## Exercise
Reproduce all of the data exactly. Images are not to appear in the reply.

-------

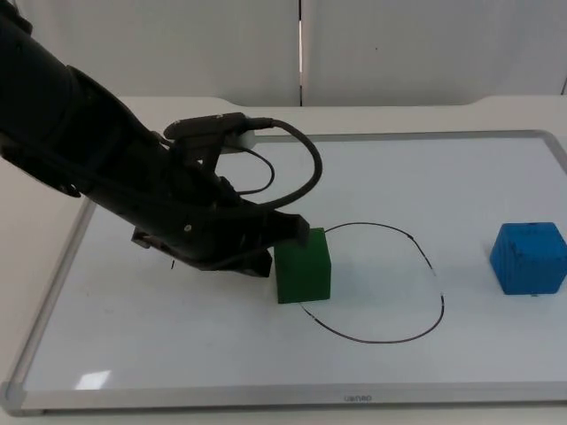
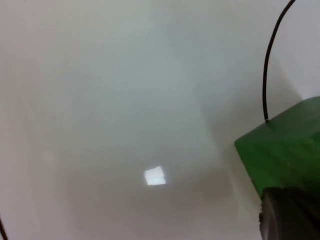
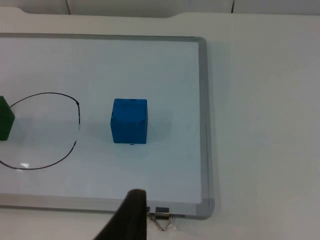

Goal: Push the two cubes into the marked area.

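Green cube (image 1: 303, 266) sits right against the left jaws (image 1: 285, 237), which press its outer face side-on rather than gripping it, since you are asked to push, not lift. You cannot tell whether those jaws are apart or together; the left wrist view shows a dark fingertip (image 2: 287, 215) touching the cube's face and little more. The cube straddles the drawn ring (image 1: 376, 283) on the side facing the whiteboard's left edge, so by my reading it is only partly in. Blue cube (image 1: 530, 257) stands well apart from the ring, near the right edge of the whiteboard (image 1: 177, 354) that lies on the bench. Your right arm waits back beyond the whiteboard's near right corner, with one fingertip (image 3: 131, 217) showing; its jaws' state cannot be told.
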Robot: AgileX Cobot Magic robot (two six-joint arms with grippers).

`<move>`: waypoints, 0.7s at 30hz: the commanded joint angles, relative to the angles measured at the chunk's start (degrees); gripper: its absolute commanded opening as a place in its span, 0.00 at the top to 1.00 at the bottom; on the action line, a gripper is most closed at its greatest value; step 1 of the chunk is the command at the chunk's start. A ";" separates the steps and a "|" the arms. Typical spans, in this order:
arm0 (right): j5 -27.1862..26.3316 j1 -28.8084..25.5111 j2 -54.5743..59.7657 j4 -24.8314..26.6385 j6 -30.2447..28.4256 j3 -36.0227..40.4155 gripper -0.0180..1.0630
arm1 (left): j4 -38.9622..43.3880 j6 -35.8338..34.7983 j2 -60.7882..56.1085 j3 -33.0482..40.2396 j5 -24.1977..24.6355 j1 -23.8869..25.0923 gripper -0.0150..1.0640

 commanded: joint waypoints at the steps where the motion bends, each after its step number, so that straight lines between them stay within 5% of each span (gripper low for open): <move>1: -0.38 -0.36 -0.24 -0.12 -0.07 -0.06 0.01 | -0.99 0.05 0.33 -0.36 -0.49 -0.35 0.99; 21: -0.38 -0.36 -0.24 -0.12 -0.07 -0.06 0.01 | -3.04 0.25 1.38 -1.40 1.39 -2.38 0.99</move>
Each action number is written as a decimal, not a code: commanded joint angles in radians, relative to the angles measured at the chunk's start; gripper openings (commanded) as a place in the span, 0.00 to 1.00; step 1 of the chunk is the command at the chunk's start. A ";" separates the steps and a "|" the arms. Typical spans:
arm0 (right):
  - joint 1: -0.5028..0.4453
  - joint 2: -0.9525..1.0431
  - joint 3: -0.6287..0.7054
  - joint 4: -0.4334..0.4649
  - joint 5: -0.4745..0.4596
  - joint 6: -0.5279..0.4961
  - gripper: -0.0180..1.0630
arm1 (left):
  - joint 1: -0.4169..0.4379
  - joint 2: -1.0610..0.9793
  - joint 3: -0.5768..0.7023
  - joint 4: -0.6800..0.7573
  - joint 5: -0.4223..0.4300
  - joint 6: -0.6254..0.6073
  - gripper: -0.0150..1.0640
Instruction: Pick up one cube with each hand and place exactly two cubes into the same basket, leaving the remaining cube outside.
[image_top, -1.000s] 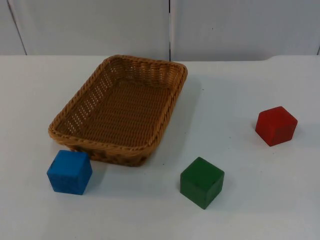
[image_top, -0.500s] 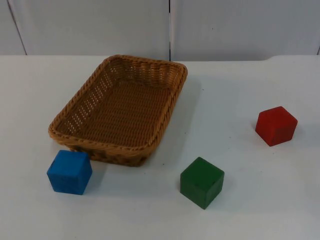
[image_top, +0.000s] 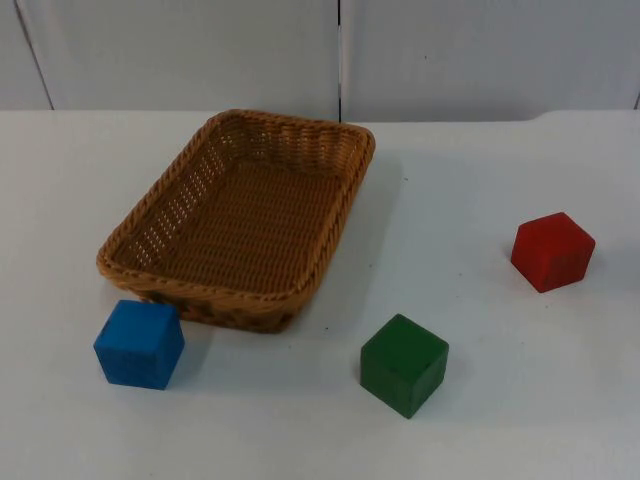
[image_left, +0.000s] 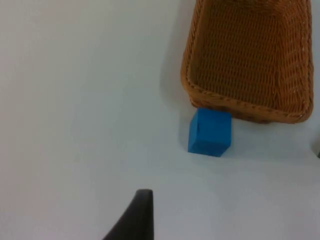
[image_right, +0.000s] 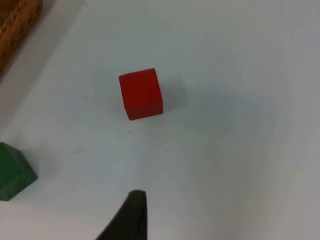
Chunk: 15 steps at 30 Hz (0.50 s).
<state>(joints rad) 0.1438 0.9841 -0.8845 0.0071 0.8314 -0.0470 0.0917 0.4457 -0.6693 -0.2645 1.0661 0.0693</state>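
Basket (image_top: 240, 215): rectangular, woven brown wicker, low walls, shallow; stands on the white desk (image_top: 480, 170) with nothing inside it. Landmark for all positions below.
Blue cube (image_top: 140, 343): matte blue, just beside the basket's near short wall at its left corner, on the desk; the left wrist view (image_left: 210, 132) shows it close against that wall (contact cannot be told).
Green cube (image_top: 404, 364): dark green, on the desk, right of and nearer the camera than the basket, apart from it.
Red cube (image_top: 552, 251): red, well apart from the basket to its right; the farthest of the three cubes from it.
Left gripper (image_left: 132, 220): above bare desk, on the blue cube's side of the basket, apart from the cube; one black fingertip shows; jaws' opening cannot be told; it holds nothing visible.
Right gripper (image_right: 127, 217): above bare desk, red cube (image_right: 141, 94) ahead of it and green cube (image_right: 14, 172) off to one side; jaws' opening cannot be told.
Change against earlier top views: none; basket and all three cubes lie in the same places.
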 joint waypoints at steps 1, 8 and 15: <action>-0.006 0.018 -0.009 0.005 -0.030 -0.014 0.99 | 0.002 0.034 -0.005 -0.031 -0.033 0.011 0.99; -0.006 0.038 -0.046 0.015 -0.032 -0.017 0.99 | 0.002 0.084 -0.005 -0.077 -0.049 0.055 0.99; -0.006 0.084 -0.105 0.025 -0.019 -0.028 0.99 | 0.002 0.156 -0.005 -0.165 -0.068 0.142 0.99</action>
<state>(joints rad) 0.1438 1.0631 -0.9819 0.0265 0.8145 -0.0635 0.0917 0.5963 -0.6693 -0.4064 1.0082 0.1969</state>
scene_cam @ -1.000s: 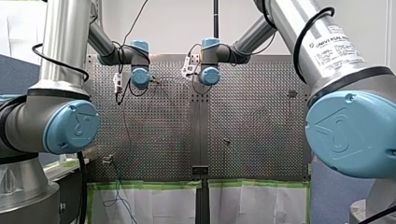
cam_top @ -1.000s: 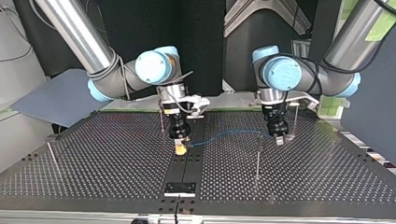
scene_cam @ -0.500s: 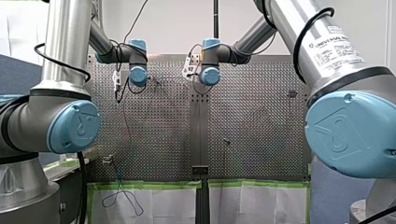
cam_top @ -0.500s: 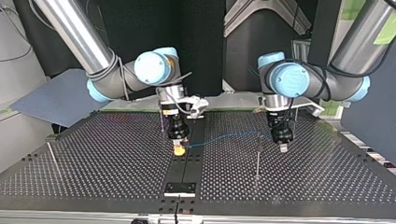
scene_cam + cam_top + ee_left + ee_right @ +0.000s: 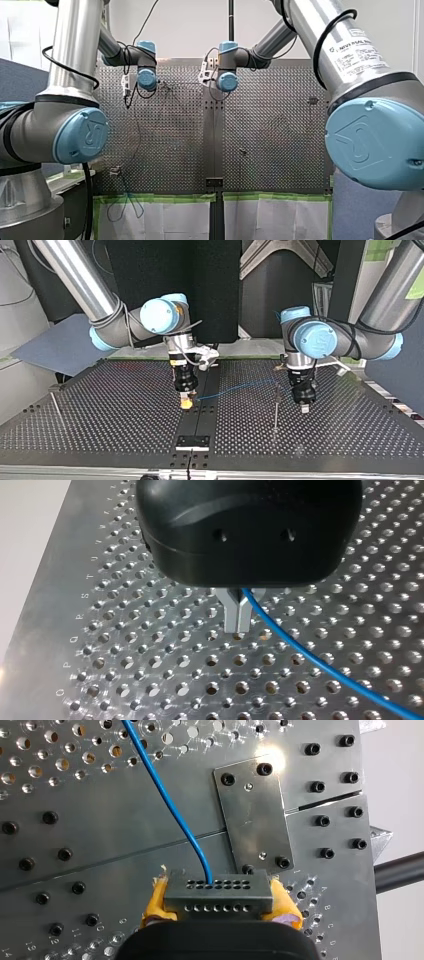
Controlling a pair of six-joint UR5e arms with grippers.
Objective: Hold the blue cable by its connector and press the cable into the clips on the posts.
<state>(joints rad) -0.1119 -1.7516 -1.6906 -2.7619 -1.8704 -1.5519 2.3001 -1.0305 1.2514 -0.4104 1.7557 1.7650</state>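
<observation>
While the right jaws clamp the connector [image 5: 218, 897] between yellow pads [image 5: 156, 901], the blue cable [image 5: 170, 800] exits its front face and runs ahead over the desk [image 5: 100, 835]. The left jaws are narrow, with metal fingers [image 5: 231, 616] pinched on the blue cable. A post [image 5: 276, 407] stands between both jaws, nearer the left jaws.

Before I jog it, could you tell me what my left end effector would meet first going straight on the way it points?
Most likely the perforated table: the left end effector points straight down at it, nothing shows between. The post stands beside it, off that line.
</observation>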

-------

## Exercise output
Goal: Push the two cubes into the marked area.

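Green cube (image 1: 303, 266) sits right against the left jaws (image 1: 285, 237), which press its outer face side-on rather than gripping it, since you are asked to push, not lift. You cannot tell whether those jaws are apart or together; the left wrist view shows a dark fingertip (image 2: 287, 215) touching the cube's face and little more. The cube straddles the drawn ring (image 1: 376, 283) on the side facing the whiteboard's left edge, so by my reading it is only partly in. Blue cube (image 1: 530, 257) stands well apart from the ring, near the right edge of the whiteboard (image 1: 177, 354) that lies on the bench. Your right arm waits back beyond the whiteboard's near right corner, with one fingertip (image 3: 131, 217) showing; its jaws' state cannot be told.
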Robot: AgileX Cobot Magic robot (two six-joint arms with grippers).

`<move>`: waypoints, 0.7s at 30hz: the commanded joint angles, relative to the angles measured at the chunk's start (degrees); gripper: its absolute commanded opening as a place in its span, 0.00 at the top to 1.00 at the bottom; on the action line, a gripper is most closed at its greatest value; step 1 of the chunk is the command at the chunk's start. A ";" separates the steps and a "|" the arms. Typical spans, in this order:
arm0 (right): j5 -27.1862..26.3316 j1 -28.8084..25.5111 j2 -54.5743..59.7657 j4 -24.8314..26.6385 j6 -30.2447..28.4256 j3 -36.0227..40.4155 gripper -0.0180..1.0630
arm1 (left): j4 -38.9622..43.3880 j6 -35.8338..34.7983 j2 -60.7882..56.1085 j3 -33.0482..40.2396 j5 -24.1977..24.6355 j1 -23.8869..25.0923 gripper -0.0150..1.0640

 commanded: joint waypoints at the steps where the motion bends, each after its step number, so that straight lines between them stay within 5% of each span (gripper low for open): <move>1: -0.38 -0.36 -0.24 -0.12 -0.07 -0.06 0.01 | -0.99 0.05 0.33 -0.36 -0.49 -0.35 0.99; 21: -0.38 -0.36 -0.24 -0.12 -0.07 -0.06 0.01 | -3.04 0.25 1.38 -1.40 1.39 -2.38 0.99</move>
Each action number is written as a decimal, not a code: commanded joint angles in radians, relative to the angles measured at the chunk's start; gripper openings (commanded) as a place in the span, 0.00 to 1.00; step 1 of the chunk is the command at the chunk's start. A ";" separates the steps and a "|" the arms. Typical spans:
arm0 (right):
  - joint 1: -0.5028..0.4453
  - joint 2: -0.9525..1.0431
  - joint 3: -0.6287..0.7054
  - joint 4: -0.4334..0.4649
  - joint 5: -0.4745..0.4596
  - joint 6: -0.5279..0.4961
  - gripper: -0.0180..1.0630
arm1 (left):
  - joint 1: -0.4169..0.4379
  - joint 2: -1.0610..0.9793
  - joint 3: -0.5768..0.7023
  - joint 4: -0.6800..0.7573
  - joint 5: -0.4223..0.4300
  - joint 6: -0.6254..0.6073
  - gripper: -0.0150..1.0640
Instruction: Pick up one cube with each hand and place exactly two cubes into the same basket, leaving the remaining cube outside.
[image_top, -1.000s] 
[image_top, -0.500s] 
[image_top, +0.000s] 
[image_left, +0.000s] 
[image_right, +0.000s] 
Chunk: 15 steps at 30 Hz (0.50 s).
<state>(joints rad) 0.1438 0.9841 -0.8845 0.0071 0.8314 -0.0470 0.0917 0.4457 -0.6693 -0.2645 1.0661 0.0693</state>
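Basket (image_top: 240, 215): rectangular, woven brown wicker, low walls, shallow; stands on the white desk (image_top: 480, 170) with nothing inside it. Landmark for all positions below.
Blue cube (image_top: 140, 343): matte blue, just beside the basket's near short wall at its left corner, on the desk; the left wrist view (image_left: 210, 132) shows it close against that wall (contact cannot be told).
Green cube (image_top: 404, 364): dark green, on the desk, right of and nearer the camera than the basket, apart from it.
Red cube (image_top: 552, 251): red, well apart from the basket to its right; the farthest of the three cubes from it.
Left gripper (image_left: 132, 220): above bare desk, on the blue cube's side of the basket, apart from the cube; one black fingertip shows; jaws' opening cannot be told; it holds nothing visible.
Right gripper (image_right: 127, 217): above bare desk, red cube (image_right: 141, 94) ahead of it and green cube (image_right: 14, 172) off to one side; jaws' opening cannot be told.
Change against earlier top views: none; basket and all three cubes lie in the same places.
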 joint waypoints at steps 1, 8 and 15: <action>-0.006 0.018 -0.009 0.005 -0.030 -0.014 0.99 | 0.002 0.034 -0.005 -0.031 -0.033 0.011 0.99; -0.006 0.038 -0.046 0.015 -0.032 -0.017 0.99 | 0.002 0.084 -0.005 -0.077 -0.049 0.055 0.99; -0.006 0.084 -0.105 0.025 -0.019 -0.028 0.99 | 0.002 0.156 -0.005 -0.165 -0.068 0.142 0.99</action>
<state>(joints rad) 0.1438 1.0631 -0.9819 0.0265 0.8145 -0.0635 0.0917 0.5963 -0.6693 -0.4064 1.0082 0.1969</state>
scene_cam @ -1.000s: 
cam_top @ -1.000s: 
scene_cam @ -0.500s: 
cam_top @ -0.500s: 
scene_cam + cam_top + ee_left + ee_right @ +0.000s: 
Controlling a pair of six-joint UR5e arms with grippers.
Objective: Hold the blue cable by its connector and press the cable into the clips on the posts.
<state>(joints rad) -0.1119 -1.7516 -1.6906 -2.7619 -1.8704 -1.5519 2.3001 -1.0305 1.2514 -0.4104 1.7557 1.7650</state>
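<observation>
While the right jaws clamp the connector [image 5: 218, 897] between yellow pads [image 5: 156, 901], the blue cable [image 5: 170, 800] exits its front face and runs ahead over the desk [image 5: 100, 835]. The left jaws are narrow, with metal fingers [image 5: 231, 616] pinched on the blue cable. A post [image 5: 276, 407] stands between both jaws, nearer the left jaws.

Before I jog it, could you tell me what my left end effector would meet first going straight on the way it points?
Most likely the perforated table: the left end effector points straight down at it, nothing shows between. The post stands beside it, off that line.
</observation>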

Output is finished, and nothing else is required.